For starters, he comes here every Friday to shop, oh, so casually. As if he’s a normal human, when he’s a monster plotting a slaughter. The piece of shit is linked to an Iranian terrorist group hellbent on the annihilation of Israel by biological attack.

Three tables of stinking fish separate me from him, which I remedy, fading into the wind and reappearing right in front of Raj, not giving a crap about witnesses. Not in Kuwait City, where people are afraid to speak their own names for fear of being stoned to death in the streets.

“Who are you?” he demands, fear trembling through him by the obvious quake of his jaw. “What are you?”

“Where are the canisters?”

“Fuck you,” he says, proving his English to be top-notch.

He rotates and starts to run.

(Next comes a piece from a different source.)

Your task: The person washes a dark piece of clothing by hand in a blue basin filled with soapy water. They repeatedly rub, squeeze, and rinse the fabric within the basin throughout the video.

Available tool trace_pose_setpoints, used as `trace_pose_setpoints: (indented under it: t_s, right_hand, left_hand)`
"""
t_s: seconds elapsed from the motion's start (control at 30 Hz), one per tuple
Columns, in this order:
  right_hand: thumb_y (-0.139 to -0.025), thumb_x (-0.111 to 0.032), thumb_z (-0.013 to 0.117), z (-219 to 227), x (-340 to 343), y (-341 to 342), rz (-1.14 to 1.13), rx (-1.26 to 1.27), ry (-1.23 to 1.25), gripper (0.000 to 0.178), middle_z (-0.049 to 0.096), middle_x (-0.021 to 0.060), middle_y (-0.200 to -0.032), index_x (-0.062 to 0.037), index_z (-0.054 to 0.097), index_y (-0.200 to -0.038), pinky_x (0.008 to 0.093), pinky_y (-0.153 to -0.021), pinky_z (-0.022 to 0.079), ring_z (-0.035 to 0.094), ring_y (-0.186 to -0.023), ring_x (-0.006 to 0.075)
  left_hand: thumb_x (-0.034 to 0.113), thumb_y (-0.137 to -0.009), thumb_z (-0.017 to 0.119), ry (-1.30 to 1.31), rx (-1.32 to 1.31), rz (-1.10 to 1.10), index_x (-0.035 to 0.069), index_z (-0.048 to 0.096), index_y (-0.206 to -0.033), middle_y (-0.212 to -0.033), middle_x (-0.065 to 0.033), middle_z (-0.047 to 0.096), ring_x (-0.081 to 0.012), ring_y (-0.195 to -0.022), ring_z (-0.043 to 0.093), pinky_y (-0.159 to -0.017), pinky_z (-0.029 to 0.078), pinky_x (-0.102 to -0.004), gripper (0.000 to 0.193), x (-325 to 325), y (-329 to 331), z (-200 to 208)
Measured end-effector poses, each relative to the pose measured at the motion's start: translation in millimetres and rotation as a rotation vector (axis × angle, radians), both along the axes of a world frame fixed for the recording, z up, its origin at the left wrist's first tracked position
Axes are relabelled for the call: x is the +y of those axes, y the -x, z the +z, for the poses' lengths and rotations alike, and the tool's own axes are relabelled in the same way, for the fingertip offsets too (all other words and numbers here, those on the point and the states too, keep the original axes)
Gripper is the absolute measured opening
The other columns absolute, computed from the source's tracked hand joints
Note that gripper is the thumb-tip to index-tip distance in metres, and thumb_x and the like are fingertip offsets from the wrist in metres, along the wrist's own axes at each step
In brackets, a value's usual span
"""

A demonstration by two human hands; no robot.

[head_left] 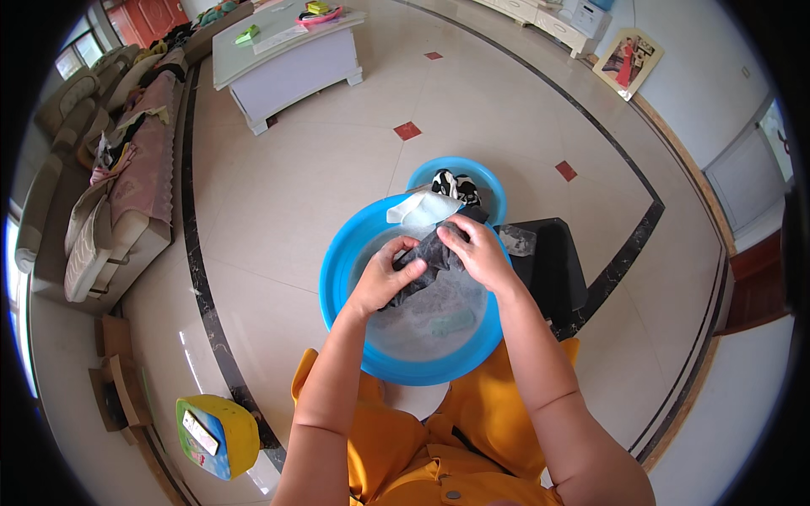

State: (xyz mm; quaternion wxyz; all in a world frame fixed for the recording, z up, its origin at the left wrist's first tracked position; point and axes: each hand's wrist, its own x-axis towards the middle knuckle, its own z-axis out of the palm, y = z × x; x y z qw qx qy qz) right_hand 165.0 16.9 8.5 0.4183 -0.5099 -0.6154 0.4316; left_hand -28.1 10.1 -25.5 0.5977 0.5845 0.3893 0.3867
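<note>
Both of my hands grip a wet, dark grey cloth [432, 256] above a large blue basin [336, 244]. My left hand [386, 274] closes on its left part, with the thumb on top. At the cloth's upper right, my right hand [475, 251] pinches it between thumb and fingers. Cloudy, soapy water [413, 325] fills the basin, and a pale green shape [452, 323] shows faintly in it. A white cloth [424, 208] lies over the far rim. What garment the grey cloth is, I cannot tell.
Behind the basin, a smaller blue basin [498, 181] holds black-and-white shoes [456, 185]. A black tray-like container [553, 261] with a clear plastic packet [516, 241] stands to the right. A yellow stool-like box [240, 434] sits lower left. Farther off are a low table [295, 72] and a sofa [148, 181].
</note>
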Motion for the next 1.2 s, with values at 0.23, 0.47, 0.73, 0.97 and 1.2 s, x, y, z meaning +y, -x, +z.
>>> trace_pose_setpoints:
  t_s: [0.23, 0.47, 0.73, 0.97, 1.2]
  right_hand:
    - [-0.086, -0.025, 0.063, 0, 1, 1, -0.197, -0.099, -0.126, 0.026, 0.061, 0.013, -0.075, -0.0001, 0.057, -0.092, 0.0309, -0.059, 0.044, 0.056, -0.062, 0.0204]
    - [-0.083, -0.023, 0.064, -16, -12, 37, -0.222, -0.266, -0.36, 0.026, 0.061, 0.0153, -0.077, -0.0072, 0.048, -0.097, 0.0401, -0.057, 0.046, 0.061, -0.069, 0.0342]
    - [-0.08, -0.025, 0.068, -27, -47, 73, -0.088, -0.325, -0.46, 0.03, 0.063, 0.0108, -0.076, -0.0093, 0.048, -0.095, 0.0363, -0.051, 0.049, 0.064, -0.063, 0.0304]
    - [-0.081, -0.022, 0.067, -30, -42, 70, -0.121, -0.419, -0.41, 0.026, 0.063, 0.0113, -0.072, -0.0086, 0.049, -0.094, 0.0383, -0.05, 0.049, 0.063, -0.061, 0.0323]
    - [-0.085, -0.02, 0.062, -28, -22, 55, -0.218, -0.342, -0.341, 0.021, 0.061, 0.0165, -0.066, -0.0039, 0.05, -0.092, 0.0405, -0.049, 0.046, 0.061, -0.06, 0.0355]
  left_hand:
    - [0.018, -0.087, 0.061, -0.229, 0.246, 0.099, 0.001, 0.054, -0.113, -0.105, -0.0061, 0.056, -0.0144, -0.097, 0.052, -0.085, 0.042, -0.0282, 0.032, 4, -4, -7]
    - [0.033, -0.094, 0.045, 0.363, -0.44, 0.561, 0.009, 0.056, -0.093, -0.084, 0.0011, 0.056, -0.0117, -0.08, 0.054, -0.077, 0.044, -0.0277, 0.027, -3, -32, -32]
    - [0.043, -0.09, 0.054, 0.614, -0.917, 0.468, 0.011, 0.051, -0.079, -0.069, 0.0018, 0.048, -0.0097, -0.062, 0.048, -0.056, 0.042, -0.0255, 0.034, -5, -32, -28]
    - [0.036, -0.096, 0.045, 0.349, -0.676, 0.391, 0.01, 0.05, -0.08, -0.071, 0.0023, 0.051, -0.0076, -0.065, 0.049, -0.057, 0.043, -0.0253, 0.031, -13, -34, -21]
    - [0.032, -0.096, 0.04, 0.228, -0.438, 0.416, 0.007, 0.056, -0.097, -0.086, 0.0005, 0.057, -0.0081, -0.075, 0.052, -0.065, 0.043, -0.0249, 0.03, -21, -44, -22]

My lips curve because the truth is, being jacked up on alien DNA does have its moments and this is about to be one of them. I let him dash and go all the way to the other side of the fish market before I fade into the wind and appear in front of him. He screams like a little bitch, rotates, and starts running again. At this point, there’s laughter in the market, and Raj is doing just what I want—wearing himself out, but I’m growing impatient.

This time when he reaches the other side, I appear in front of him, grab his robes, and fling him onto the center of one of the tables of fish, the slimy bodies smashing beneath him and flopping off the table.

Somehow, he has his shit together enough to pull a gun and point it at my chest. “It won’t hurt me, but I can hurt you without ever pulling my weapon. You know that. I know you’ve heard about men like me.”

“GTECHs,” he spats. “Creatures. You’re nothing but creatures.”

“Yes,” I confirm, and in moments like this, I embrace such a name. “Yes, that’s right. Where are the canisters?”

“Help!” shouts a woman. “Help! American! American soldier!”

Which equates to a cry for help from the very soldiers who would rape and beat the woman if given the chance, and the ignorance never ceases to amaze me. The wind shifts, and I don’t have to look up to know Caleb and Julian Rain, identical twins, stand on either side of me, covering my back. And while I trust Caleb with my life, Julian is another story.